▶ TASK DIRECTIONS
Return every line below exactly, without dropping any.

BEGIN

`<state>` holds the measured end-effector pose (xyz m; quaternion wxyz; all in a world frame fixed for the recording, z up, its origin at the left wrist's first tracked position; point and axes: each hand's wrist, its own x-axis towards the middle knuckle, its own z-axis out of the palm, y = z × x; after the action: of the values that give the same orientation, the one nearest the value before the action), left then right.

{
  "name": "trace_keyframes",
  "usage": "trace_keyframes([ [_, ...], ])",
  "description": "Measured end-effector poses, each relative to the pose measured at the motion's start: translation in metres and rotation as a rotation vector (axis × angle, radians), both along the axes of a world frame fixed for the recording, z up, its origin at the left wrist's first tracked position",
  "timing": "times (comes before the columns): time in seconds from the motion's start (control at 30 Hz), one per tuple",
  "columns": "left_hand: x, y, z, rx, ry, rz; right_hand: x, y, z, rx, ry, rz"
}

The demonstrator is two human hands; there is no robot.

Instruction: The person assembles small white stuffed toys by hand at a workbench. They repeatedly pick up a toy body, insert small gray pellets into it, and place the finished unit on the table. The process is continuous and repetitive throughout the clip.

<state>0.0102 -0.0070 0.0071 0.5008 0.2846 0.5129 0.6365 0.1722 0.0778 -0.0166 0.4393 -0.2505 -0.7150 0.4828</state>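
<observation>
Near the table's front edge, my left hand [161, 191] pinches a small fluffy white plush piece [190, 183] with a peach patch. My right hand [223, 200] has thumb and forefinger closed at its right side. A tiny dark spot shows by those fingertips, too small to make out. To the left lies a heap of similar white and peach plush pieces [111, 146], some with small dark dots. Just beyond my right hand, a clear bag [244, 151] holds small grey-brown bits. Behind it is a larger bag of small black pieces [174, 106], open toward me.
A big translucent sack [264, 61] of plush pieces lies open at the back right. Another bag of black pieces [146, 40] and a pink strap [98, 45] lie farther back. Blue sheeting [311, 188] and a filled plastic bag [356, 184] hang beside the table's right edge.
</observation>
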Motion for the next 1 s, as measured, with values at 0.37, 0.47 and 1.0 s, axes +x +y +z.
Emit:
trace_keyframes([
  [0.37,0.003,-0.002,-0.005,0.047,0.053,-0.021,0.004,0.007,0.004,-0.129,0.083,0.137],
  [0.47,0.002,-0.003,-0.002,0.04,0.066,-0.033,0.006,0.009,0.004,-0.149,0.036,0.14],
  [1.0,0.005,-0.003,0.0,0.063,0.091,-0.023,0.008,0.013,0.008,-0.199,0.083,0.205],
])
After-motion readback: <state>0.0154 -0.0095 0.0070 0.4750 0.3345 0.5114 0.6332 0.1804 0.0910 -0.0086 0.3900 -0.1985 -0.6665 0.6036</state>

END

▶ EXPECTED ANSWER
`<state>` holds the measured end-effector pose (xyz m; quaternion wxyz; all in a world frame fixed for the recording, z up, its origin at the left wrist's first tracked position; point and axes: each hand's wrist, its own x-axis towards the middle knuckle, its own z-axis out of the palm, y = z × x; after the action: of the values that give the same orientation, the one nearest the value before the action), left then right.

{
  "name": "trace_keyframes",
  "usage": "trace_keyframes([ [_, ...], ])",
  "description": "Measured end-effector poses, each relative to the pose measured at the motion's start: translation in metres and rotation as a rotation vector (axis × angle, radians), both along the axes of a world frame fixed for the recording, z up, its origin at the left wrist's first tracked position",
  "timing": "times (comes before the columns): time in seconds from the motion's start (control at 30 Hz), one per tuple",
  "columns": "left_hand: x, y, z, rx, ry, rz; right_hand: x, y, z, rx, ry, rz"
}

The demonstrator is two human hands; there is no robot.

Instruction: The person assembles small white stuffed toys by hand at a workbench. They repeatedly pick up a toy body, insert small gray pellets into it, and place the finished unit on the table. The process is continuous and repetitive throughout the clip.

<state>0.0102 -0.0070 0.0071 0.5008 0.2846 0.5129 0.6365 0.1722 0.0778 -0.0166 0.4393 -0.2505 -0.7150 0.4828</state>
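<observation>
Near the table's front edge, my left hand [161, 191] pinches a small fluffy white plush piece [190, 183] with a peach patch. My right hand [223, 200] has thumb and forefinger closed at its right side. A tiny dark spot shows by those fingertips, too small to make out. To the left lies a heap of similar white and peach plush pieces [111, 146], some with small dark dots. Just beyond my right hand, a clear bag [244, 151] holds small grey-brown bits. Behind it is a larger bag of small black pieces [174, 106], open toward me.
A big translucent sack [264, 61] of plush pieces lies open at the back right. Another bag of black pieces [146, 40] and a pink strap [98, 45] lie farther back. Blue sheeting [311, 188] and a filled plastic bag [356, 184] hang beside the table's right edge.
</observation>
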Motion for the next 1 s, as measured, with values at 0.37, 0.47 and 1.0 s, axes +x +y +z.
Emit:
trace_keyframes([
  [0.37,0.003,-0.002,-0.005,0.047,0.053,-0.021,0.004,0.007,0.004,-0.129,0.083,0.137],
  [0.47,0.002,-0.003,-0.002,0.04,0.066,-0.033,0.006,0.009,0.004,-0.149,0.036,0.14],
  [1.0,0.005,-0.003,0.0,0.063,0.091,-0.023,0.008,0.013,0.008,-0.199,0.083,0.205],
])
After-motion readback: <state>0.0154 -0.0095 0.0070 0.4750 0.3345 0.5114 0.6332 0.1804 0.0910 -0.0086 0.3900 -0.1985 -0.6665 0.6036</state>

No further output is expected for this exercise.